* What needs to be done
Please output the data exactly, minus pictures.

====

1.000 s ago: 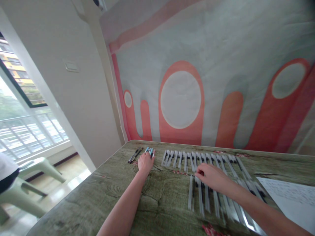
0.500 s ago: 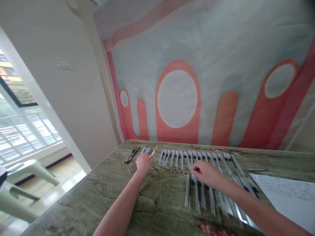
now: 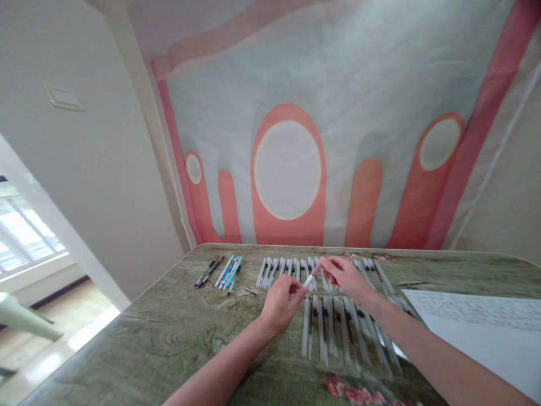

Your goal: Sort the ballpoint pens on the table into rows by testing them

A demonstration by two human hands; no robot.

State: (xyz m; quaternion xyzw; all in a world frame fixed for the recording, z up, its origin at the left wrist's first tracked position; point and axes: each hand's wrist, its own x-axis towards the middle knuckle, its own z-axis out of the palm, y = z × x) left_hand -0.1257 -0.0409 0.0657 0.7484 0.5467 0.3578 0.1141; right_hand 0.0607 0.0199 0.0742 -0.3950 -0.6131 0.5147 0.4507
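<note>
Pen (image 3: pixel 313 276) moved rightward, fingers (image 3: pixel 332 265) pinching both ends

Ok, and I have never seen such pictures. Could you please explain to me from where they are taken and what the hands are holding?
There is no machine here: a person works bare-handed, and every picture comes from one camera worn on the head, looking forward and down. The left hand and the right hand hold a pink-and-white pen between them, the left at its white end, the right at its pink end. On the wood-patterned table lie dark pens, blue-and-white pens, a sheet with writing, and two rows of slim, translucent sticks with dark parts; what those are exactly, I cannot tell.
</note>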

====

* Solution
1.000 s ago: 
0.500 s ago: 
now: 

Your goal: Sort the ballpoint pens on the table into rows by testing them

A demonstration by two human hands; no robot.

State: (xyz m; quaternion xyzw; all in a world frame fixed for the recording, z up, its origin at the left wrist's first tracked position; point and axes: each hand's wrist, its own x-axis towards the middle knuckle, its own z-axis out of the palm, y = z × x) left_hand -0.1257 -0.0409 0.0657 0.7484 0.5467 0.3578 0.1141; right_hand 0.0607 0.0199 0.0742 -0.3950 -0.6131 0.5147 0.4507
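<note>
Pen (image 3: pixel 313 276) moved rightward, fingers (image 3: pixel 332 265) pinching both ends

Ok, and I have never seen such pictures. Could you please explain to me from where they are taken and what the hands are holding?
There is no machine here: a person works bare-handed, and every picture comes from one camera worn on the head, looking forward and down. The left hand and the right hand hold a pink-and-white pen between them, the left at its white end, the right at its pink end. On the wood-patterned table lie dark pens, blue-and-white pens, a sheet with writing, and two rows of slim, translucent sticks with dark parts; what those are exactly, I cannot tell.
</note>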

That completes the output.